Introduction Hangeshashinto has been employed for oral mucositis prevention in patients receiving cancer treatment, but the evidence has not been sufficiently robust to guide clinical decision-making. This study will therefore be undertaken to assess the effectiveness of Hangeshashinto for preventing oral mucositis in patients with cancer who are receiving treatment.

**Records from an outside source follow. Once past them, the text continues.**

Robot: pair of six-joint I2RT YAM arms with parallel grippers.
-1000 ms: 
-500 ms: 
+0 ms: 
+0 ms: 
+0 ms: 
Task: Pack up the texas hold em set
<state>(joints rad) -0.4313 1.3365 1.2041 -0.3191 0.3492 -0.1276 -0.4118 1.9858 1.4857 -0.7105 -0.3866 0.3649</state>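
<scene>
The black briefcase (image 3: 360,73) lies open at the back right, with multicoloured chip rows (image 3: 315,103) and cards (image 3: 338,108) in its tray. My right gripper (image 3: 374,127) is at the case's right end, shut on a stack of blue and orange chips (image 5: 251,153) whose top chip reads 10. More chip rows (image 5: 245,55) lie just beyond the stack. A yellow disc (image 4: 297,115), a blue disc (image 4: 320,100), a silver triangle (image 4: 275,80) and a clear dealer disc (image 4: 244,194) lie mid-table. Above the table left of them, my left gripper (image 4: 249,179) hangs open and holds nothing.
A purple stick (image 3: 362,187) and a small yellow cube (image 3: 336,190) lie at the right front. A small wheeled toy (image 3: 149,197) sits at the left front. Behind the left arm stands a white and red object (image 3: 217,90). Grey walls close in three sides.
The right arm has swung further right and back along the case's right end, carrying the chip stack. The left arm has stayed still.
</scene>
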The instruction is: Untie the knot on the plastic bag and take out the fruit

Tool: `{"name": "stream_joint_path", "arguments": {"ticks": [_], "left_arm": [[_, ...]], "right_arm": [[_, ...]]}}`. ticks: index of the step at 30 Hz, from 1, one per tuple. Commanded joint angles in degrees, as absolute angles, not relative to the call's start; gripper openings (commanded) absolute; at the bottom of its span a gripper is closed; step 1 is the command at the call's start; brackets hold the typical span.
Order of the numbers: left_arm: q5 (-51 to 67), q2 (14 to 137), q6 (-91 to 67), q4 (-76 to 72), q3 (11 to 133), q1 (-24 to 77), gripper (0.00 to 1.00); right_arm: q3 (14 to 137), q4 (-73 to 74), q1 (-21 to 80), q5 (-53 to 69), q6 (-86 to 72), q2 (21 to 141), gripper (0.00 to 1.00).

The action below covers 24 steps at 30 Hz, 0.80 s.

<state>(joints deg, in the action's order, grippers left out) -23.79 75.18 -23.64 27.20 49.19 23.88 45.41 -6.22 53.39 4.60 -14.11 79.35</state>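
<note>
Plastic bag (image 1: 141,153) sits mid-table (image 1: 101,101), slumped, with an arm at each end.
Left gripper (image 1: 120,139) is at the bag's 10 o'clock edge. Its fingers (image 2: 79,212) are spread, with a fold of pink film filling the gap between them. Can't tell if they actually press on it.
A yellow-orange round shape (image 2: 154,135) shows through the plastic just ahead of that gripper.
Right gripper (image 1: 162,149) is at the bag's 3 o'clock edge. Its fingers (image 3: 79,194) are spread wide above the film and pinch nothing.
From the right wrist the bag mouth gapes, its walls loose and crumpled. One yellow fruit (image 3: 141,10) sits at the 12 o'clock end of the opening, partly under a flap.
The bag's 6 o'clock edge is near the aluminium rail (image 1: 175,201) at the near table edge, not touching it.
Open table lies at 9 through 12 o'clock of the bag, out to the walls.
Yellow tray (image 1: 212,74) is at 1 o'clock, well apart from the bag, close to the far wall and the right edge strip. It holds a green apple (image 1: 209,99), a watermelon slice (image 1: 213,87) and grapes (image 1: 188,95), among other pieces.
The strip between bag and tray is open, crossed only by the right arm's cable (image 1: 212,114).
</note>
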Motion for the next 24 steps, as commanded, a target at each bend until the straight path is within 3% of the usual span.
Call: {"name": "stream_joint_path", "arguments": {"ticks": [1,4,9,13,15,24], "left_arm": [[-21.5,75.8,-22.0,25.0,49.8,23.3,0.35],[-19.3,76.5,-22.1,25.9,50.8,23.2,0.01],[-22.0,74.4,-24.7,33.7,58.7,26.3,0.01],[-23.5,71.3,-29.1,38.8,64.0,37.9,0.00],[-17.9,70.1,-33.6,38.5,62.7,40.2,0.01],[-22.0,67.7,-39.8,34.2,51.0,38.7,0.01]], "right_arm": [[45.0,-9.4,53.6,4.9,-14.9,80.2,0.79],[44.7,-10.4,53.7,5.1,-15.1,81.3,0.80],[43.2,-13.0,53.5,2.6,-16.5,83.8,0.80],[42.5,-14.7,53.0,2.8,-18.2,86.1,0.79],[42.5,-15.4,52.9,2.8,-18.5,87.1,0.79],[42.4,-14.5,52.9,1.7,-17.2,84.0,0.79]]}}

Methods and analysis The databases will include PubMed, Embase, the Cochrane Library, Chinese databases and Japanese databases. The literature will be searched from the databases’ inception until May 2021. Other sources, such as potential grey literature, reference lists from included studies and relevant systematic reviews and conference papers, will also be searched. The primary outcome is the incidence of mucositis of any severity, and the secondary outcomes are interruptions to cancer treatment, oral pain and nutritional status. The risk of bias of eligible studies will be assessed using the Cochrane Collaboration’s ‘risk of bias’ tool. Both the Q test and I2 statistic will be performed to assess statistical heterogeneity. If I2 >50%, sensitivity and subgroup analysis will be conducted. The quality of evidence will be rated according to the Grading of Recommendations, Assessment, Development and Evaluation approach. Egger’s test will be used to assess reporting bias.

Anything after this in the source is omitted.